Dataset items
================

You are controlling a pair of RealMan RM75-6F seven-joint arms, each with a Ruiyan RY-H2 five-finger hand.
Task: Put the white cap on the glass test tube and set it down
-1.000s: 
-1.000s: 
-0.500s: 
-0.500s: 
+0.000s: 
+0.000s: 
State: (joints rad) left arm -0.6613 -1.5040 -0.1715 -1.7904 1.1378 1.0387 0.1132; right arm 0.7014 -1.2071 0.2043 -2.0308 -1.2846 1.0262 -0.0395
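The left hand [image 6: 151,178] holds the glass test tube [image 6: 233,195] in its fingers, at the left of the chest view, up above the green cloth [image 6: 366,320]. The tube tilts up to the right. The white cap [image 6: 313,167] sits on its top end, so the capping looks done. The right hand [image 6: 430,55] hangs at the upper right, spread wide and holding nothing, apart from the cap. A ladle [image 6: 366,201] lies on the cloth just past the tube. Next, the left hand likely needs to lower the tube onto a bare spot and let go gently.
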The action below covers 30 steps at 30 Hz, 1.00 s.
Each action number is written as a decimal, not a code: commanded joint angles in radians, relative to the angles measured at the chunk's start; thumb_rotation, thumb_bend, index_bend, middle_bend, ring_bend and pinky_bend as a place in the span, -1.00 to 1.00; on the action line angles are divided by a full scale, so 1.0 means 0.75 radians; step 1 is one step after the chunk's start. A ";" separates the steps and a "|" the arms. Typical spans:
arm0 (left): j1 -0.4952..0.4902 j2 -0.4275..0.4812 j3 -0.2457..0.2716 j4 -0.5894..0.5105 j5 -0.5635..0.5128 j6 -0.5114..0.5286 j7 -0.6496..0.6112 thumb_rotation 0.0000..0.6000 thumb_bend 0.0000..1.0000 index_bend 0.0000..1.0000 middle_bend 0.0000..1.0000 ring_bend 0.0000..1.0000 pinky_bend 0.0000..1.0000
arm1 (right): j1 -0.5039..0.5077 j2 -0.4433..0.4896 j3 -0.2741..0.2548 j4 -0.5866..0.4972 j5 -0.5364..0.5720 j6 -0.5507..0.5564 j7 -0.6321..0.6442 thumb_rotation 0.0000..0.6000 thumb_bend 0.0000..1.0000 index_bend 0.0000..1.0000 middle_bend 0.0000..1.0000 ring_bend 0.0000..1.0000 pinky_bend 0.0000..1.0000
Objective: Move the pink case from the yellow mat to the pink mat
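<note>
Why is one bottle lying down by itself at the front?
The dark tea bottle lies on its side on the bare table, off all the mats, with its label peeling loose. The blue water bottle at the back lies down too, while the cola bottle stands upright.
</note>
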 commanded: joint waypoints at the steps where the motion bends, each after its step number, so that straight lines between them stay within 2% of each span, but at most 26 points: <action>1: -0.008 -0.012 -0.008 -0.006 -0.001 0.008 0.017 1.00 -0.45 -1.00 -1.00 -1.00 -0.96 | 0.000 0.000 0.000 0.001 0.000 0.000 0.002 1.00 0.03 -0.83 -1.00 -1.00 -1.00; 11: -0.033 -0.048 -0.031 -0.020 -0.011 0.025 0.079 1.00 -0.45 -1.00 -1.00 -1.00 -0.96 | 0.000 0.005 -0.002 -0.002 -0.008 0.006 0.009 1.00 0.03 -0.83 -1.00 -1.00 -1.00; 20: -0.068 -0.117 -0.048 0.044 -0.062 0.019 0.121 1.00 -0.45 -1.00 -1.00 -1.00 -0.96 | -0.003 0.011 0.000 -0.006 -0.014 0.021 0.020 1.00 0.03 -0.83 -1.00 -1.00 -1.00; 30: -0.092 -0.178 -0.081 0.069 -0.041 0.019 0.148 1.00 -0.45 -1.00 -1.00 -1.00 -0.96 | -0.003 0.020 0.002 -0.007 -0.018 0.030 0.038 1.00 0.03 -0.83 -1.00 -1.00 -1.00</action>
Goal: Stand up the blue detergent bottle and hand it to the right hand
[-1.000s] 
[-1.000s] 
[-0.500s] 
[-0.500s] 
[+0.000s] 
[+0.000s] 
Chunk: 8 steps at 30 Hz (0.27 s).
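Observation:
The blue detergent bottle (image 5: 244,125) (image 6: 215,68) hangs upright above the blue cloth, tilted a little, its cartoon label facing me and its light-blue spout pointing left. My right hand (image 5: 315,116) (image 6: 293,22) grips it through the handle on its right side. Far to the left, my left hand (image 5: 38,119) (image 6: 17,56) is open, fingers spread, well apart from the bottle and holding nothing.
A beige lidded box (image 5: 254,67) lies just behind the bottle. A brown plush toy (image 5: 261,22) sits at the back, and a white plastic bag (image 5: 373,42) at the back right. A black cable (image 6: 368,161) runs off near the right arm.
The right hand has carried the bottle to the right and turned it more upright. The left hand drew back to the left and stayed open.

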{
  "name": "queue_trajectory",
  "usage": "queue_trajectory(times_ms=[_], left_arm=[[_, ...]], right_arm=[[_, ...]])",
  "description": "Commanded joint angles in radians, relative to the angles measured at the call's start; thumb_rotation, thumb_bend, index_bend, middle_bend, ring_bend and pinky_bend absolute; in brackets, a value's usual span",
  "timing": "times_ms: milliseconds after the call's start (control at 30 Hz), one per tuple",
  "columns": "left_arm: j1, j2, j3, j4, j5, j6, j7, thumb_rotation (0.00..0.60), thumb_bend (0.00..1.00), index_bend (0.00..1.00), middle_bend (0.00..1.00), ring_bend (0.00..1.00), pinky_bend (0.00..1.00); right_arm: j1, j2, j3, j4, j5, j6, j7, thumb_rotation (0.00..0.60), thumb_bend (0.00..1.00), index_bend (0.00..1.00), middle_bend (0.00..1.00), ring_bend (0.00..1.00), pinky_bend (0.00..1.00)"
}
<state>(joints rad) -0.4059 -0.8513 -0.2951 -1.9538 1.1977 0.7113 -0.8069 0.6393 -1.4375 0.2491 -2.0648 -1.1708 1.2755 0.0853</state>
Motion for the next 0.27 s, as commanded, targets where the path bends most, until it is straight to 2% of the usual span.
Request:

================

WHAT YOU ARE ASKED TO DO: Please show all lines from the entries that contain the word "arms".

RESPONSE BOX:
You are controlling a pair of RealMan RM75-6F seven-joint arms, each with a Ruiyan RY-H2 five-finger hand.
Each action number is written as a decimal, not a code: commanded joint angles in radians, relative to the angles measured at the chunk's start; thumb_rotation, thumb_bend, index_bend, middle_bend, ring_bend and pinky_bend as a place in the span, -1.00 to 1.00; on the action line angles are divided by a full scale, so 1.0 means 0.75 radians; step 1 is one step after the chunk's start. A ";" separates the steps and a "|" the arms. Typical spans:

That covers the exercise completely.